There are up to two vacancies on the AQB with both incumbents eligible for re-appointment. The AQB is responsible for setting minimum qualification criteria for state licensure and certification of real estate appraisers and has established voluntary qualification criteria for personal property appraisers. Familiarity with appraiser qualifications is a pre-requisite of service on the AQB, and a minimum of ten years of appraisal experience is required. The AQB meets four times per year for approximately ten days in total. Individuals serving on the AQB are compensated for their time and are reimbursed for travel expenses. The individuals selected for the AQB positions will serve a term of up to three-years commencing January 1, 2010.
There are three vacancies on the ASB with two incumbents eligible for re-appointment. For the third vacancy on the ASB, the Board of Trustees is specifically interested in individuals with a background in the valuation of personal property. The ASB is charged with developing, interpreting and amending the Uniform Standards of Professional Appraisal Practice (USPAP). Familiarity with USPAP is a pre-requisite of service on the ASB, and a minimum of ten years of appraisal experience is required. The ASB meets five times per year for approximately fifteen days in total. Individuals serving on the ASB are compensated for their time and are reimbursed for travel expenses. The individuals selected for a position on the ASB will serve a term of up to three-years commencing January 1, 2010.
The Appraisal Foundation is interested in expanding the diversity of all Boards by considering applications from business leaders with an interest in valuation or involved in various appraisal disciplines such as business valuation or personal property. Application packages are available online for all of the positions outlined. Completed applications for these vacancies must be received by August 14, 2009.

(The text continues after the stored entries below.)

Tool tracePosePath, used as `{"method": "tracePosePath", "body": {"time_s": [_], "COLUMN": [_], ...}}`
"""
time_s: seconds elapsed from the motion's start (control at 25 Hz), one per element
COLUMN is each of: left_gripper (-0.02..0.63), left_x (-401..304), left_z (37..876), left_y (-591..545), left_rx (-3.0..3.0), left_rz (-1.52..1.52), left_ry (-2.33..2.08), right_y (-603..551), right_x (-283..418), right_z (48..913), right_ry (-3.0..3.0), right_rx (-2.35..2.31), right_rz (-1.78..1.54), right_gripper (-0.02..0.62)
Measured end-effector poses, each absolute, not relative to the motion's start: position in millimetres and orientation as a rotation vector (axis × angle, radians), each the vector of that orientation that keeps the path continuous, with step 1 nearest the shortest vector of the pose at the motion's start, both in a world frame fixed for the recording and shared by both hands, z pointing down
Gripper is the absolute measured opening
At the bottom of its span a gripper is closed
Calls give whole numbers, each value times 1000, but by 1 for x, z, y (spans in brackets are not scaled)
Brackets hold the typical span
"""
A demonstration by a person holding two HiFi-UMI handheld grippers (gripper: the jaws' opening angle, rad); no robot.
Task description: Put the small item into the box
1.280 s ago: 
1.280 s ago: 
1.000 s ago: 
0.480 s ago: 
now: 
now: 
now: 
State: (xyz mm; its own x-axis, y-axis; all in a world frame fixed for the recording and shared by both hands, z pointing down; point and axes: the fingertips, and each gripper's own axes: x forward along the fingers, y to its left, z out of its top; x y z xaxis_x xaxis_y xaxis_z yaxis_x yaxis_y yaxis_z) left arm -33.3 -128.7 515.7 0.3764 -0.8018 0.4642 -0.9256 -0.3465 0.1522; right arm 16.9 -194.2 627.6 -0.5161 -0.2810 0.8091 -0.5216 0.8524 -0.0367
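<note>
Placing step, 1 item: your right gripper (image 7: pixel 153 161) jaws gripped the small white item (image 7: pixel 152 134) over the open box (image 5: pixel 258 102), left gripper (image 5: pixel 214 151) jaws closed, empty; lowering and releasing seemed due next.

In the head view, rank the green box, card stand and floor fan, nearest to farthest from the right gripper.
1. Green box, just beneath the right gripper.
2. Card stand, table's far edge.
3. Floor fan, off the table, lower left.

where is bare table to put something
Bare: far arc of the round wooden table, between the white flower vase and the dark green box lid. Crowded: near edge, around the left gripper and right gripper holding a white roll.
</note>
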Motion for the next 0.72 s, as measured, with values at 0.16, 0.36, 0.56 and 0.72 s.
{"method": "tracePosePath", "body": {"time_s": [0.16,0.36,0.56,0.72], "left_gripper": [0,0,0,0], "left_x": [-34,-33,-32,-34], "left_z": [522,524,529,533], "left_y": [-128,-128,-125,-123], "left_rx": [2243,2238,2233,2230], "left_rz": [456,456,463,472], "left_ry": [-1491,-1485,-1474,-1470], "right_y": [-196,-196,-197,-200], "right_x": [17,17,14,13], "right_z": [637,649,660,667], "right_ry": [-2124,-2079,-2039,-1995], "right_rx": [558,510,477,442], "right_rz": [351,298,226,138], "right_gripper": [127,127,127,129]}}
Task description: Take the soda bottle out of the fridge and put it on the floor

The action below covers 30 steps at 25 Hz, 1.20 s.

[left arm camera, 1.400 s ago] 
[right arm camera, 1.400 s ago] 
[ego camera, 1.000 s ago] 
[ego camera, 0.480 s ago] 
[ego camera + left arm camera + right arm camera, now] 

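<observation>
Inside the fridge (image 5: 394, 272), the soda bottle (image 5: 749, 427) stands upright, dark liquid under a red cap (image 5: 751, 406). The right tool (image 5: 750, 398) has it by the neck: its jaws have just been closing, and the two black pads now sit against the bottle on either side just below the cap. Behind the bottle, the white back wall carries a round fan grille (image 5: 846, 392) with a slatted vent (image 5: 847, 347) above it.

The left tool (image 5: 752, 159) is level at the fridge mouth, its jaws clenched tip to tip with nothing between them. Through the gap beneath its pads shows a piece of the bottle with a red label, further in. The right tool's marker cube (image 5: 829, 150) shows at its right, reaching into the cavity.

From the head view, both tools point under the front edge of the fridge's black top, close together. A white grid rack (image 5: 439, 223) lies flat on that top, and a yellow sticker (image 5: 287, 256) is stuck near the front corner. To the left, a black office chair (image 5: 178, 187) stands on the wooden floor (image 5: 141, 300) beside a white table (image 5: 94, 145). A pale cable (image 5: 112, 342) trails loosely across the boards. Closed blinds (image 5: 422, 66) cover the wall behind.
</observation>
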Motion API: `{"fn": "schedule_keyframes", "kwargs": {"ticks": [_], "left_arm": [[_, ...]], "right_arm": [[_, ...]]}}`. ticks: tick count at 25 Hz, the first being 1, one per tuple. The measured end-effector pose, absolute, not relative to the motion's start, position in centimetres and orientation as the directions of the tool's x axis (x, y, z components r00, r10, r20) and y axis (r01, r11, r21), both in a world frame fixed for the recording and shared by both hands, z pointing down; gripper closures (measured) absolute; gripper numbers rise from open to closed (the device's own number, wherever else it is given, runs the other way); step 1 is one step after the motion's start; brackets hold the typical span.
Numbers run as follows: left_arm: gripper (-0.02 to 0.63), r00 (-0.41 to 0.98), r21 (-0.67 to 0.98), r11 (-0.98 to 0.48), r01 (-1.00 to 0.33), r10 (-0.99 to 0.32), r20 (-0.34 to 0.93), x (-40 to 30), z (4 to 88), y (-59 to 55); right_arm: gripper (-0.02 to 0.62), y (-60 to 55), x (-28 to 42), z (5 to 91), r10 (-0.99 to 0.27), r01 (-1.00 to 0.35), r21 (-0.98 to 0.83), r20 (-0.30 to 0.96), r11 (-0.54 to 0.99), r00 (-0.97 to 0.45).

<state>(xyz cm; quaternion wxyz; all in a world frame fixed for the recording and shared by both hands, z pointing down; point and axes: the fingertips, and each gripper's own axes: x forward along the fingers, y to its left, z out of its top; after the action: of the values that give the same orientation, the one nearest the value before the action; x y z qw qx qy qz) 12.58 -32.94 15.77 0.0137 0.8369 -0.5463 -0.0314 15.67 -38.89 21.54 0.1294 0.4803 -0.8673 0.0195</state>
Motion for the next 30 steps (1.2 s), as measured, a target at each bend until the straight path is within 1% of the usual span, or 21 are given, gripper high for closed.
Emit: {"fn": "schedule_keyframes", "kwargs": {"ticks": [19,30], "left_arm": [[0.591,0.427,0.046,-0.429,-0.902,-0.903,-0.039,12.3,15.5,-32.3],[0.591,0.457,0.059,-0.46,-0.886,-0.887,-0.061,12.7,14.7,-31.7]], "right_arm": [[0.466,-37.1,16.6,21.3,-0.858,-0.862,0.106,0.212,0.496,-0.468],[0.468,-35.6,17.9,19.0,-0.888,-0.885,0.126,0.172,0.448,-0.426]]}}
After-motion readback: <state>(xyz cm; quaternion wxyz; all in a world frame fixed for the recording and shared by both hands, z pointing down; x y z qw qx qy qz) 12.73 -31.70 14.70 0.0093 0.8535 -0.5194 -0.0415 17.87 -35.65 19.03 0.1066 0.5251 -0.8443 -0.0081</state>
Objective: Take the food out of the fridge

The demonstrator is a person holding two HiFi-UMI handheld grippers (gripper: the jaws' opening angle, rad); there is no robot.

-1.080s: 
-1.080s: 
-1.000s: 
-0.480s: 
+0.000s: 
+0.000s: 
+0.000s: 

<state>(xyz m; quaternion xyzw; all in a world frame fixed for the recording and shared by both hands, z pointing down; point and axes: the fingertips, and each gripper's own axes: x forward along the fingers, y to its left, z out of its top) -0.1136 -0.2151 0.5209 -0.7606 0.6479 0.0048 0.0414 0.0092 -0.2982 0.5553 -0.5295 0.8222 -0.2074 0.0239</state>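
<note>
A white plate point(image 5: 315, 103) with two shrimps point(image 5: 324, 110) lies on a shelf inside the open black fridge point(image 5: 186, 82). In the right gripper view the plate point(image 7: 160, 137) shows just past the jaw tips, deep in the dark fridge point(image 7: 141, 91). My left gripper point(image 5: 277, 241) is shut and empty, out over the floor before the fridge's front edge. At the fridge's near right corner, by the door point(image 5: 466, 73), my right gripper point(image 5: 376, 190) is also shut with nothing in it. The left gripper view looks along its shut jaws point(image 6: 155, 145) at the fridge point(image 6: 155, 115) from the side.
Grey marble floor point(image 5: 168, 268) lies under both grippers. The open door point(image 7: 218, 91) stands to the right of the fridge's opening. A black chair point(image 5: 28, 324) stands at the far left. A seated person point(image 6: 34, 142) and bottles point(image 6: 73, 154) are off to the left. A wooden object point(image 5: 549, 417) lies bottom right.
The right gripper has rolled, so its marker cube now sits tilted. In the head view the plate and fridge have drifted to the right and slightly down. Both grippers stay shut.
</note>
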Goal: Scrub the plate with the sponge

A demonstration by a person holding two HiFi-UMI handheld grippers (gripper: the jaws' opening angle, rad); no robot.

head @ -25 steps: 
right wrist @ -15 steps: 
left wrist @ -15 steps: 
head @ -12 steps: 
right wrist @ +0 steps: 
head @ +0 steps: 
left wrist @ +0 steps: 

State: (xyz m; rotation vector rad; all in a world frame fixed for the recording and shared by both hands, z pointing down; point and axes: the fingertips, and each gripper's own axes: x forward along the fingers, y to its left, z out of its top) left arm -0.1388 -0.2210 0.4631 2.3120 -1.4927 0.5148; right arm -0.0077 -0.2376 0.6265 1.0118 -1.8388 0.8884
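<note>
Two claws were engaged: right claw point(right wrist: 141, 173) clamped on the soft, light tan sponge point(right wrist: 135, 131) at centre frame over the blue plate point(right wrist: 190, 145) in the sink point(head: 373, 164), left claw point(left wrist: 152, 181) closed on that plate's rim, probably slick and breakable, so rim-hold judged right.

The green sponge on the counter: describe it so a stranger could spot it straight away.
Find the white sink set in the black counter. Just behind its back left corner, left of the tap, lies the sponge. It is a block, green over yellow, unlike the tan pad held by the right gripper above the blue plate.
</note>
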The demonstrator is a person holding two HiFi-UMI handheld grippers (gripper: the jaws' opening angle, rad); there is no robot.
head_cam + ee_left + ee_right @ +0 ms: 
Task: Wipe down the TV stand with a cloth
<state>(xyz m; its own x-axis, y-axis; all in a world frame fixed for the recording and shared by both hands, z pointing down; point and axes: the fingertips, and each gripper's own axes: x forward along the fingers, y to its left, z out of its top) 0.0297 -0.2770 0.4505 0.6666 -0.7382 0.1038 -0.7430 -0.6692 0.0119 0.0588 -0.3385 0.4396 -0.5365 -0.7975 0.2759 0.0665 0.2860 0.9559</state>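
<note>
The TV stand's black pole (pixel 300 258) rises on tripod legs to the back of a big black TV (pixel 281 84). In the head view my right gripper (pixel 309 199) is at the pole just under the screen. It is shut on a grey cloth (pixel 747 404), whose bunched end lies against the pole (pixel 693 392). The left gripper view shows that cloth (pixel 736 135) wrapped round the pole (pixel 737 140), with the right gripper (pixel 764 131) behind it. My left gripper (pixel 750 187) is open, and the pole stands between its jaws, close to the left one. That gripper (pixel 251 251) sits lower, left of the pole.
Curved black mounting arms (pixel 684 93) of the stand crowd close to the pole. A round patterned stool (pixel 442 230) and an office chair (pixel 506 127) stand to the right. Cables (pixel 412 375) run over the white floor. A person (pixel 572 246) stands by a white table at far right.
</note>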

Data on women CPAs show gradual professional gains
Women CPAs have been making a slow but steady climb through the ranks of public accounting, reveals a recent survey from the Illinois CPA Society, through its Women's Executive Committee. According to the recently released 2009 Annual Survey on the Role of Women in CPA Firms, there has been just a slight increase in the number of women represented in firm/office management positions (up to 12.4% from 10% last year). There has also been gradual improvement in the overall number of women in executive positions from 10.6% in 2006 to 18.7% in 2009. And although the survey finds the number of women entering public accounting firms has decreased from 54% in 2003 to 49% in 2009, the rate at which women are being retained increased slightly (three percentage points) over the same period.
Still, the number of men far outweighs the number of women in partner/principal positions—men hold 82.4% of those positions, women 17.6%. These percentages are nearly identical to last year's finding of 82.8% for men and 17.2% for women, and varied little from year to year. The 2009 “Accounting Women” survey was distributed to 90 public accounting firms in Illinois with 15 or more professionals. It also gauges the effectiveness of initiatives and programs targeted to women with findings based on responses from individual women and the firms. The Society’s Women’s Executive Committee plans on taking a look at firms that have been successful at promoting women for ideas that other firms can emulate. It’s a sure bet that the surveyors’ recommendations are easily adaptable to the BV environment—particularly the information on the ways partners can change the culture and structure of the workplace to encourage women’s professional growth and gains.